A Faraday cage works by electric diffusion, basically. In an ideal conductor, charges distribute fairly evenly. When a charge is introduced, i.e. electric current (cause by NEGATIVE electrons), the metal basically will distribute the charge. Imagine one side being hit by this, while the other remains largely positive. By the time it gets to the other side (roughly, electricity is a haphazard beast), there is a positive charge created, which nullifies the negative charge. Why does it travel in this path instead of through your body? Electricity is lazy, it likes to go in the path of least resistance like water; it will go in the direction where voltage is greatest. Your body doesn't have more electric potential (as clear of a path) as the metal, so the metal wins.

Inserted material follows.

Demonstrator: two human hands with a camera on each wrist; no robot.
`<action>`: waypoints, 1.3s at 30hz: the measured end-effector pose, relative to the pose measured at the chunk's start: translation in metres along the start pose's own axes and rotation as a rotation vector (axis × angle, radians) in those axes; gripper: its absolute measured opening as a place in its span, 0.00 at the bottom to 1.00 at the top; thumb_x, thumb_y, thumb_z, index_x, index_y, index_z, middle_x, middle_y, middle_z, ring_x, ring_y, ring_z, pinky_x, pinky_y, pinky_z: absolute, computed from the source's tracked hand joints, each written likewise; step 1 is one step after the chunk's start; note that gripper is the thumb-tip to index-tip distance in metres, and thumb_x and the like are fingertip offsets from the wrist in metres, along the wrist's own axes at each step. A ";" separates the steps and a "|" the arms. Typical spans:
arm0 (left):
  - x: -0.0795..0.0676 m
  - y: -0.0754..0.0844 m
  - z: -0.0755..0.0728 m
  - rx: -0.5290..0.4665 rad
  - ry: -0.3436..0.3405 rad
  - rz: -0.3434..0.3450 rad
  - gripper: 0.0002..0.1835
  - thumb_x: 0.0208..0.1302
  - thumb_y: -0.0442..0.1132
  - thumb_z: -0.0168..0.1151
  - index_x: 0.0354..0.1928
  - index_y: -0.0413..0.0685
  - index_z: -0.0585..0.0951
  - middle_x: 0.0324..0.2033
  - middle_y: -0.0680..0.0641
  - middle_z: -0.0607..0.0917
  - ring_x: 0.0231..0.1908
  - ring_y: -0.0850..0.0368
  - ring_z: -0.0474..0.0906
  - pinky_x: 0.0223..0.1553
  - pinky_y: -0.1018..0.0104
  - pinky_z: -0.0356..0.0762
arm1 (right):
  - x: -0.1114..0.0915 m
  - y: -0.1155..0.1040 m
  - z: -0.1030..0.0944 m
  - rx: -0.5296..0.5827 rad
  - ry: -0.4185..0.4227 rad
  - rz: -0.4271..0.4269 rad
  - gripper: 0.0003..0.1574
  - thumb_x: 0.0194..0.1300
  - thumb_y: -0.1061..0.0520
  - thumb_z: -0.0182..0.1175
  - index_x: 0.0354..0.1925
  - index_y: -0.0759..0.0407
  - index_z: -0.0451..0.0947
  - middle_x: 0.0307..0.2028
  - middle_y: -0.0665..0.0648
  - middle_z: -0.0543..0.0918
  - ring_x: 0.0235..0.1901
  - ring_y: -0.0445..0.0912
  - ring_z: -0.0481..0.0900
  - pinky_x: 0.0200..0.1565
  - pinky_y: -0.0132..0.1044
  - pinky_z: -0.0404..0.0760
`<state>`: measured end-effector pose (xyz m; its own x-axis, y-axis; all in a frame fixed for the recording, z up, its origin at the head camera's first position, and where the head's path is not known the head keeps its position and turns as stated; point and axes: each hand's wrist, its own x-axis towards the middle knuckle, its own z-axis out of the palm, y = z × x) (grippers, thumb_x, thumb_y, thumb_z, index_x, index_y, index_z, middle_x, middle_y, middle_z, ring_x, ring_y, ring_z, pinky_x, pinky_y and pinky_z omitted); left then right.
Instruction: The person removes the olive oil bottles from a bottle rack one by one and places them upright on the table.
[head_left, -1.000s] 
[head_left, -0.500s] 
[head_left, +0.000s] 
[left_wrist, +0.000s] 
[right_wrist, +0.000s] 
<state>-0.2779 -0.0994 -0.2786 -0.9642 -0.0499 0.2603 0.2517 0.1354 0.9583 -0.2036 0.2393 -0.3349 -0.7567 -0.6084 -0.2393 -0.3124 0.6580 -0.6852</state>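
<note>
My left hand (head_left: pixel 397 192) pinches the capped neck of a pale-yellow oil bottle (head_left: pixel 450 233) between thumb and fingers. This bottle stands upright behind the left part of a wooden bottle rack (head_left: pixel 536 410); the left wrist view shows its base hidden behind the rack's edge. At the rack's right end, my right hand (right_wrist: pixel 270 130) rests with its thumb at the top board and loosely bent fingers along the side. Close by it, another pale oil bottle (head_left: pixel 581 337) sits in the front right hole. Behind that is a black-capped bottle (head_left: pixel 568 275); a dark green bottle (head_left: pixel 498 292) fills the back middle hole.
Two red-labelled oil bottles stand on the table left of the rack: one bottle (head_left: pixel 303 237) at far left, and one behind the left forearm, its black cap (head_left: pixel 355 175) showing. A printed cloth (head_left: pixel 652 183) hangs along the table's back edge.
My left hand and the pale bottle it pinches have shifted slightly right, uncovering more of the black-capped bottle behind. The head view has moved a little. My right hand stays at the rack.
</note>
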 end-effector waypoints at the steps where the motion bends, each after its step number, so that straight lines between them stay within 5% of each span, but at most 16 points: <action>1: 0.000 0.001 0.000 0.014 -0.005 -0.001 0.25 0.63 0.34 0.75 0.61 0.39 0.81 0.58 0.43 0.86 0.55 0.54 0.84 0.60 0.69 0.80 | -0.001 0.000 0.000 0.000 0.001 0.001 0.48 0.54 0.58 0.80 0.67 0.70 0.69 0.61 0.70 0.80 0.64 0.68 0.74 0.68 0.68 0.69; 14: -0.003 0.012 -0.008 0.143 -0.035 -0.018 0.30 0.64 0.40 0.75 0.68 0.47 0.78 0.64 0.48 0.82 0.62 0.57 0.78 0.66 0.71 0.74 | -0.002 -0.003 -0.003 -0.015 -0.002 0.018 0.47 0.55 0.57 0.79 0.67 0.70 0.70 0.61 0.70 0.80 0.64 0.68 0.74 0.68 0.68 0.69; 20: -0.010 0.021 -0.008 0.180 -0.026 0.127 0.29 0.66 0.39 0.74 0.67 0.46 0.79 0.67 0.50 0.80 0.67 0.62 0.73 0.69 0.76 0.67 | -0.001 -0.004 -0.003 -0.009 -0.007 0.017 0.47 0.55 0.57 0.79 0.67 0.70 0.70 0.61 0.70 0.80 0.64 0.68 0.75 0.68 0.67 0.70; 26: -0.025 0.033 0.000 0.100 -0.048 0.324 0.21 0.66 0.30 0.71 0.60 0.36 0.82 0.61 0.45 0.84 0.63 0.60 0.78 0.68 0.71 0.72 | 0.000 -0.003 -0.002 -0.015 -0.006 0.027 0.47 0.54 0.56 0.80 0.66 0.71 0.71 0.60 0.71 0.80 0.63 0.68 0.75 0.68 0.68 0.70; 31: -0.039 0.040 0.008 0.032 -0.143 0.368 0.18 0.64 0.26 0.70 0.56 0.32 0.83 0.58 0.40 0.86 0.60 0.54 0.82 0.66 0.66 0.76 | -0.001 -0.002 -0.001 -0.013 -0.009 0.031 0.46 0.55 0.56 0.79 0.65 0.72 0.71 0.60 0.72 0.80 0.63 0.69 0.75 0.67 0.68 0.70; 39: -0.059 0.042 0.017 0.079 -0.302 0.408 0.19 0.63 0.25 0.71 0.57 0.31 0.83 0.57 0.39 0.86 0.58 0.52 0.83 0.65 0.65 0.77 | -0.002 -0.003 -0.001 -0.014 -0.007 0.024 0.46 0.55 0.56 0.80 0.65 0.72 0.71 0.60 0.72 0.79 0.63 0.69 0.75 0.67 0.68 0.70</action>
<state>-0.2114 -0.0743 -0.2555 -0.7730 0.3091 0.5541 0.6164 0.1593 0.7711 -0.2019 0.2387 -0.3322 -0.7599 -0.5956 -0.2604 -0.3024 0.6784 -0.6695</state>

Cool fact: Planes are often seen as stuck by lighting and falling all the time. This is a rare cause in real life (almost never) because plane designers use insulators between the other metallic portion of the plane in order to exploit this action. Your plane is likely struck by lightning a good 2-5 times during a flight.


----------



## g_w (Apr 16, 2013)

RobynC said:


> What things can block microwave frequencies in the 100 MHz to 10,000 MHz range?
> 
> What things can block the Schumann Resonance frequencies


A *LARGE* bag of popcorn? :tongue:


----------



## FlightsOfFancy (Dec 30, 2012)

g_w said:


> A *LARGE* bag of popcorn? :tongue:



genius it probably would work tbh LULZ.


----------



## RobynC (Jun 10, 2011)

FlightsOfFancy said:


> genius it probably would work tbh LULZ.


Which frequencies would popcorn block out?


----------



## FlightsOfFancy (Dec 30, 2012)

RobynC said:


> Which frequencies would popcorn block out?


ohh, i don't know specifically, as virtually any substance will absorb at a slightly different frequency, and popcorn itself is not always homogeneous. It was more of a joke, but I'd guess the majority of the microwave spectrum.


----------



## RobynC (Jun 10, 2011)

How'd polystyrene do?


----------



## FlightsOfFancy (Dec 30, 2012)

RobynC said:


> How'd polystyrene do?


My first thought to guide you was Beer's law (it's much less savory after the last drop as a good Heineiken). While it's used for UV light; there are apparently some applications which show its applicability to infrared to gamma rays.

Absorbtion is not a beast that's easily answered, however. I rather not mislead.


----------



## RobynC (Jun 10, 2011)

@FlightsOfFancy

1.) So polystyrene might not be the best choice... regardless it's toxic

2.) Do you think this link
http://www.nf6x.net/wp/wp-content/uploads/2007/05/navships0967-316-3010.pdf
would be useful?

3.) How do you build a faraday cage?


----------



## FlightsOfFancy (Dec 30, 2012)

RobynC said:


> @_FlightsOfFancy_
> 
> 1.) So polystyrene might not be the best choice... regardless it's toxic
> 
> ...


Remember, I'm more of an applied mathematical scientist; I am not a physicist by trade, so I am going to best advise you on my current knowledge set.

1) No, it would not be.
2) Looks like it. If the ultimate goal is to deflect Microwaves, then anything material that could be mustered to do so would work. Kind of like how you can take kevlar and make it into a bed sheet if you wanted. Ultimately, it's the material here--not its intended use.
3) Faraday cages depend on there being a rich pool of electrons with an insulated barrier in-between (or something with such a rich pool that whatever is inside is not as desirable due to voltage/high resistance etc).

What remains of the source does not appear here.